First, let me remind you some notation from that question:

$G_0$ - compact, simply connected Lie group giving rise (by complexification) to a semi-simple Lie Group $G$

$\mathfrak{g}$ - Lie algebra of $G$

$\delta=\frac{1}{2}\sum_{\alpha>0}\alpha$ (summation over all possitive roots of $\mathfrak{g}$)

$V_{\lambda}$ - finite dimensional complex vector space on which $\mathfrak{g}$ is irreducibly represented (with the highest weight $\lambda$ and highest weight vector $v_\lambda$).

$\mathbb{P}V_\lambda$ - complex projective space of $V_\lambda$

$\pi: V_\lambda\rightarrow \mathbb{P}V_\lambda$ - mapping onto the projective space

$O_{v_{\lambda}}^0 $ - orbit of $G_0$ through $v_\lambda$

$\Omega:V_\lambda\otimes V_\lambda \rightarrow V_\lambda \otimes V_\lambda$ - second order Casimir represented on $V_\lambda\otimes V_\lambda$

Now, my the true question starts:

In the article by Lichteinstein ( check here )it is proven that the necessary and sufficient condition for $\pi(v)$ to be in $\pi(O_{v_{\lambda}}^0)$ is the following:

$\Omega (v\otimes v) =\langle 2\lambda+2\delta,2\lambda\rangle (v\otimes v)$

In the above $\langle\cdot ,\cdot \rangle $ is a standard inner product on Cartan algebra dual $\mathfrak{h}^*$ .

I came up with the way of reasoning that might simplify arguments for this statement - they rely on a rather heavy (from my perspective) machinery. $\Omega$ decomposes into a direct sum of multiples of identity acting on irreducible representations $V_\alpha$ of $\mathfrak{g}$ on which $V_\lambda\otimes V_\lambda$ decomposes:

$\Omega=\sum_{\alpha\in\mathcal{A}}\beta(\alpha)Id_{V_\alpha}$

$\beta(\alpha)$ is some function of the weight $\alpha$- see above, $\mathcal{A}$ denotes some collection of weights - there may be some overlappings (if that is the case corresponding spaces $V_\alpha$ and $V'_\alpha$ are different). .

Now, it is easy to see that in the above sum there is only one $\alpha_0=2\lambda$ (it is the weight of the irreducible representation generated on $V_\lambda\otimes V_\lambda$ by $v_\lambda\otimes v_\lambda$ ).

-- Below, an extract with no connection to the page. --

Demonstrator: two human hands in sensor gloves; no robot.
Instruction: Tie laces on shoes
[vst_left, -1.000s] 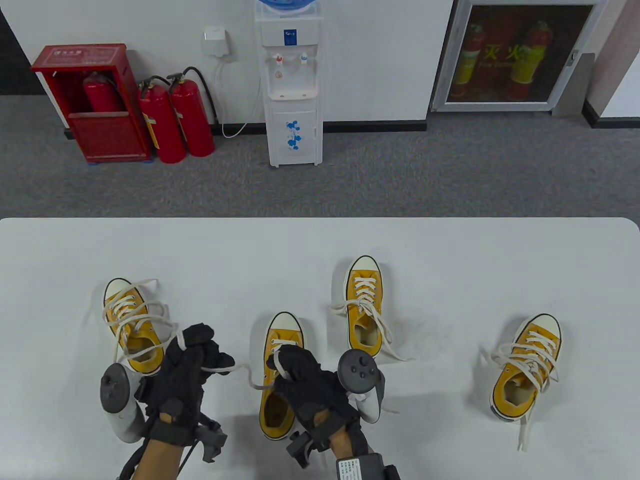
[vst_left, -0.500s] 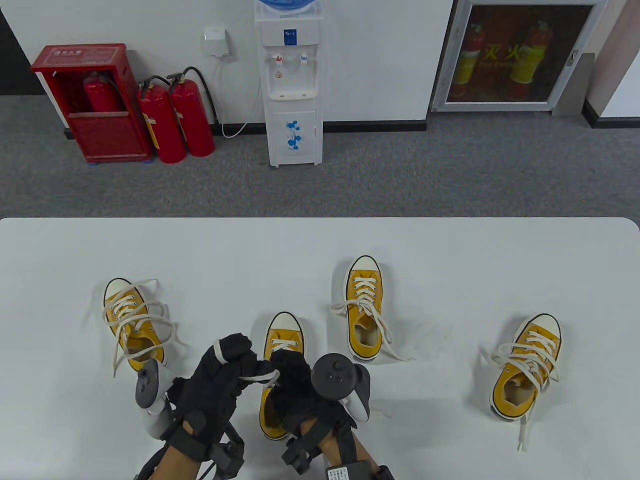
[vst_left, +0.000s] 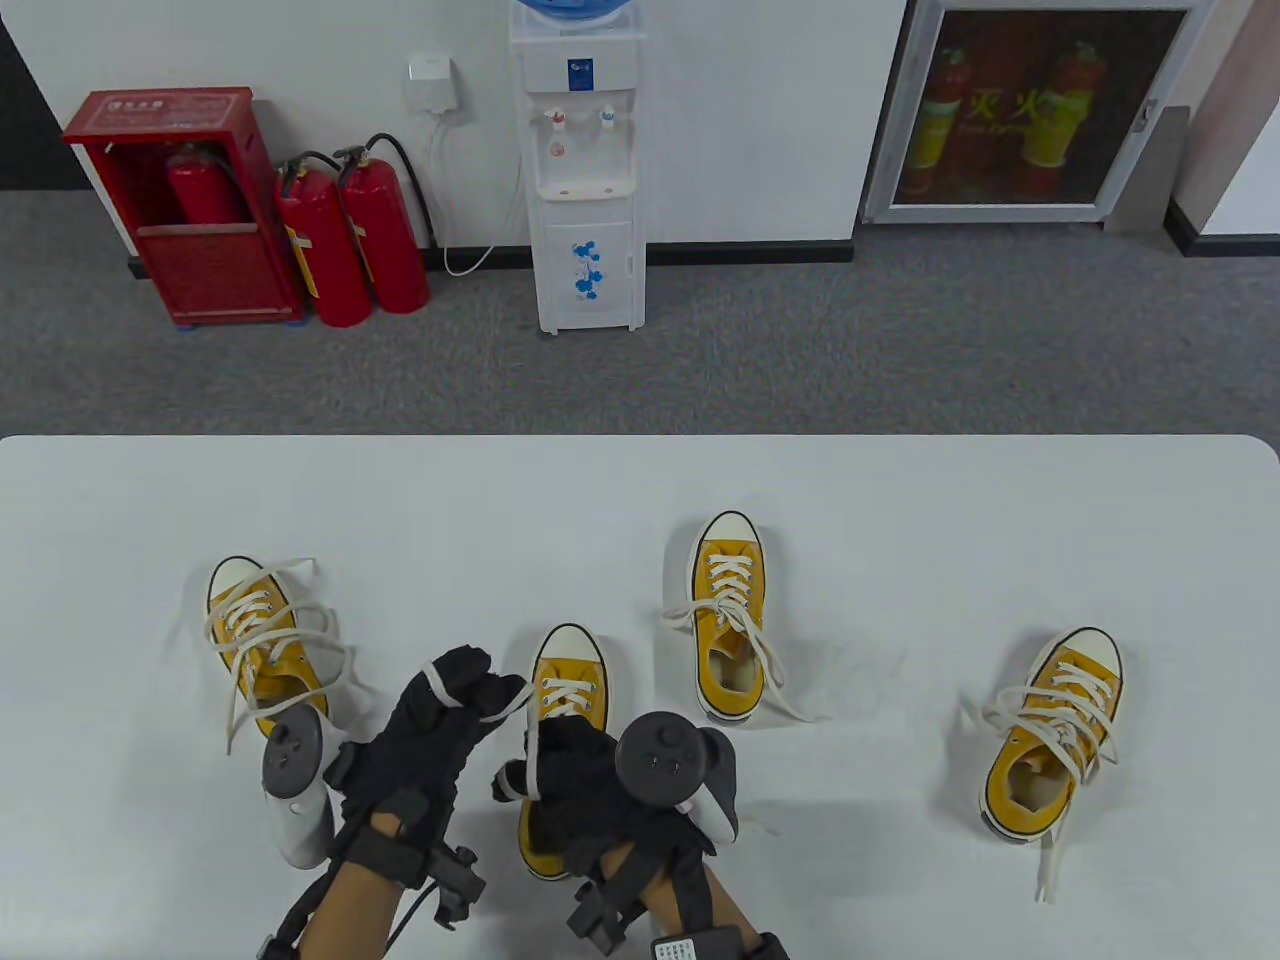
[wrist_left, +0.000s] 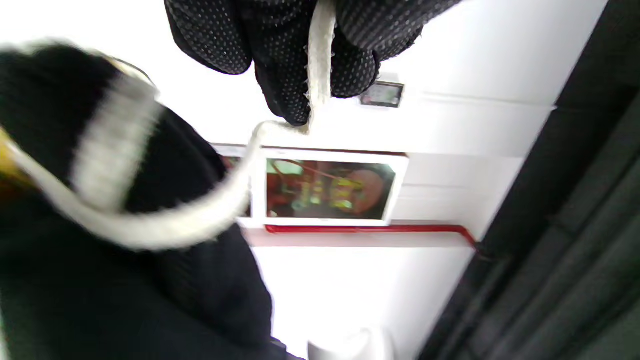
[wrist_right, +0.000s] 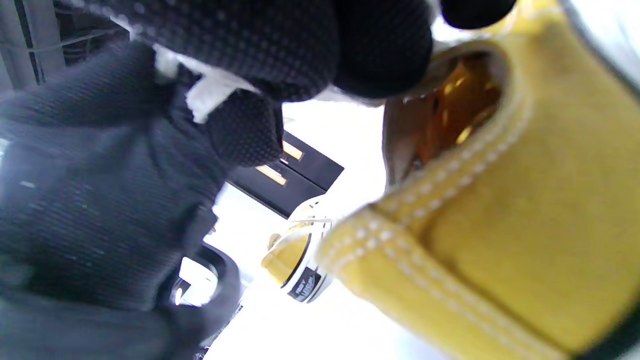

As $\Omega$ commutes with all unitary operators in the representation of $G_0$ (see notation above) in $V_\lambda \otimes V_\lambda$, clearly: $\Omega(v\otimes v)=\beta(2 \lambda) v\otimes v$ for $v\in O_{v_\lambda}^0$.

In order to have the complete characterization of $\pi(O_{v_\lambda}^0)$ I only have to know that $v \otimes v \in V_{2 \lambda}$ implies that $v\otimes v$ is proportional to some $\Phi(g) v_\lambda \otimes \Phi(g) v_\lambda$, where $\Phi$ - representation of $G_0$ in $V_\lambda$, $g\in G_0$.

One possibility would be to allow $G_0$ to act transitively on $\pi(V_{2\lambda})$ where $V_{2 \lambda}$ treated as a subspace of $V_\lambda\otimes V_\lambda$. Yet, this condition is not fulfilled for large dimensions of $V_\lambda$. Let me state the final question.

When $v \otimes v \in V_{2 \lambda}$ ( $V_{2 \lambda}$ is treated as as subspace of $V_{\lambda}\otimes V_\lambda$) implies that $v\otimes v$ is proportional to some $\Phi(g) v_\lambda \otimes \Phi(g) v_\lambda$?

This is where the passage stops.